Comme pour Amplify et CodeBuild, le processus de minage est lancé pendant une phase de construction. Les attaquants ont essayé de la prolonger autant que possible en ajoutant des commandes cron dans le modèle pour démarrer une nouvelle build toutes les minutes. Les attaquants ont également abusé de la fonction EC2 Auto Scaling, qui offre aux utilisateurs d'ajouter ou de supprimer des instances EC2 à l'aide de politiques de mise à l'échelle, définies dans des modèles. Cette fonction a été utilisée pour créer deux groupes de huit instances On-Demand et Spot, chacune exécutant une image de conteneur Docker avec un mineur. Enfin, les pirates ont aussi abusé des instances de calcul d'apprentissage machine exécutant Jupyter Notebook App dans le cadre du service Amazon SageMaker.

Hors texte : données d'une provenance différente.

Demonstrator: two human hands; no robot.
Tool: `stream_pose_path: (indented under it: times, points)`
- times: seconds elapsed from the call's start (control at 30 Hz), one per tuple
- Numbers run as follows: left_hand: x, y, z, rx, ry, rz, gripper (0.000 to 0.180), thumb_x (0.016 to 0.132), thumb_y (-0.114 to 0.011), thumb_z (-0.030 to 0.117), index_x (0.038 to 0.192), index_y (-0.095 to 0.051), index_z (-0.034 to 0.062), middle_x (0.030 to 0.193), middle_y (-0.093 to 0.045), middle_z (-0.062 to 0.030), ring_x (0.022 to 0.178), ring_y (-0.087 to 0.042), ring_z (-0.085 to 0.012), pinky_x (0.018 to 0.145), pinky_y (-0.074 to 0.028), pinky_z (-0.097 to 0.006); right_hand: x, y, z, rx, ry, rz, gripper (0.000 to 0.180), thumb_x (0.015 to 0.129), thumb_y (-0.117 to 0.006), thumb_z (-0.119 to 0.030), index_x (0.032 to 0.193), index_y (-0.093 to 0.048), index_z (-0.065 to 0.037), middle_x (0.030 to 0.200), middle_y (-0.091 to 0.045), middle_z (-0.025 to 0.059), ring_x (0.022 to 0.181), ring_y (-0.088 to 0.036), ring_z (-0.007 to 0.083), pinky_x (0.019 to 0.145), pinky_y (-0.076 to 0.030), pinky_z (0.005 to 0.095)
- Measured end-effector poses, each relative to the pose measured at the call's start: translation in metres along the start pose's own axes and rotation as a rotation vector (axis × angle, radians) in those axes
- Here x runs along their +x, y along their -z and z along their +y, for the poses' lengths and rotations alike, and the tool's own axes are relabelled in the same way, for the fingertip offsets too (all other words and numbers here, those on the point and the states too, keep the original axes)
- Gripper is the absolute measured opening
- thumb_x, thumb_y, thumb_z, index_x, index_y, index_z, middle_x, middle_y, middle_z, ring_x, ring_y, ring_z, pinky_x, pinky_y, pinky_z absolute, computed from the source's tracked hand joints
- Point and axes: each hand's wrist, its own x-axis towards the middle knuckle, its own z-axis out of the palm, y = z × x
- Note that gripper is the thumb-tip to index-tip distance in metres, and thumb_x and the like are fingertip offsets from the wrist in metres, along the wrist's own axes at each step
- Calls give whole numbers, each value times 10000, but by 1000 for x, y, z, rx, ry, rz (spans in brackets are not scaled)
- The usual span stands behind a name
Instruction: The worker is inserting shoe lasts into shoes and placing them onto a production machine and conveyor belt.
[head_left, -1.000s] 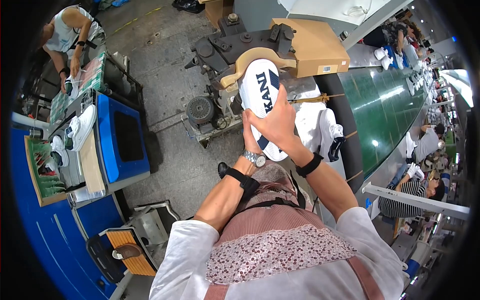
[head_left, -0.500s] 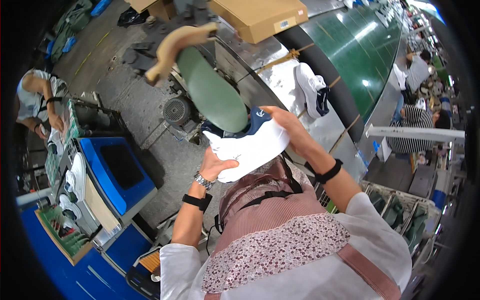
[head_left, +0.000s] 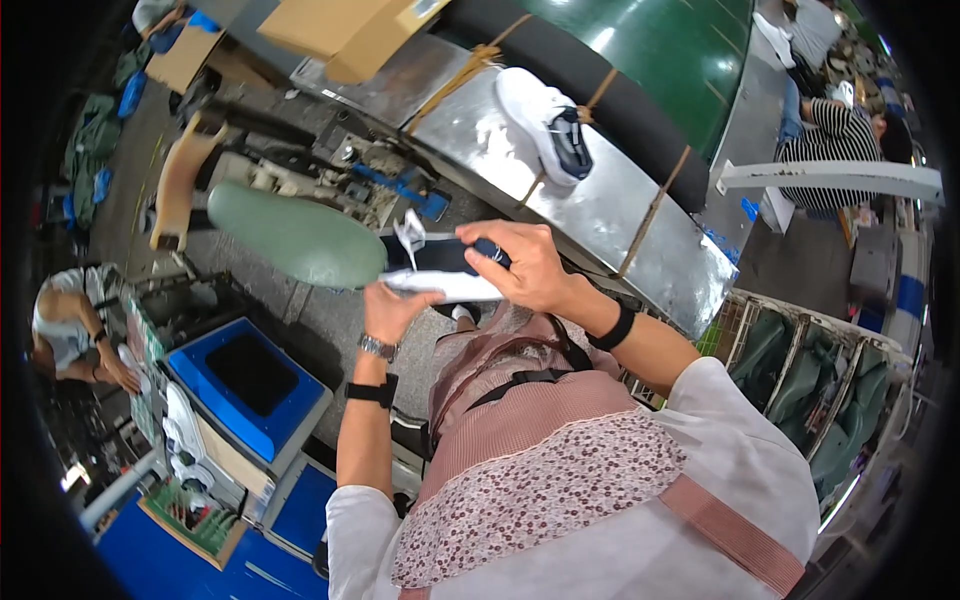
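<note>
Where both hands [head_left: 520, 270] meet — white shoe [head_left: 445, 283].

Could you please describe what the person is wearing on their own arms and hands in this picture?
Both hands are bare, without gloves. The left hand has a metal-band wristwatch at the wrist and a black strap further up the forearm. The right hand has a black wristband. Short white sleeves cover the upper arms.

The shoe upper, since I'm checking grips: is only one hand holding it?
No, both the left hand and right hand grip the shoe upper.
</note>
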Motion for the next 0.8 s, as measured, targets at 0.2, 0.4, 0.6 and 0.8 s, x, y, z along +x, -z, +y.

Pour chaque instance Jupyter Notebook, les utilisateurs peuvent définir une configuration de cycle de vie qui inclut une série de scripts shell exécutés au moment de la création des instances. Ils ont utilisé cette fonctionnalité pour inclure une commande qui exécute Docker et déploie l'une de leurs images Docker Hub contenant un mineur. « L’abus de tous ces services, avec des instances de conteneurs voyous et des tâches de construction exécutées dans différentes régions, peuvent engendrer des coûts de fonctionnement de 2 244 dollars par jour et plus pour les victimes », ont estimé les chercheurs de Sysdig.

Des services cloud intégrant du calcul ciblés

« Les fournisseurs de services cloud (CSP) comme AWS offrent une gamme très étendue de services à leurs clients », ont déclaré les chercheurs. « Même si la plupart des attaquants motivés financièrement ciblent des services de calcul comme EC2, il est important de se rappeler que de nombreux autres services fournissent également un accès aux ressources de calcul (certes de manière plus indirecte). Or, on peut facilement négliger la sécurité de ces services, car la visibilité est moindre par rapport à celle offerte par la détection des menaces en cours d'exécution ».

Étant donné que bon nombre de ces services ne sont destinés qu'à exécuter du code temporairement, il n'est pas toujours possible d'installer des solutions de détection de l'exécution. Dans ce cas, les entreprises devraient mettre en place un système de journalisation et de surveillance des tendances d'utilisation de ces services sur leurs comptes afin d'identifier les anomalies et les comportements suspects.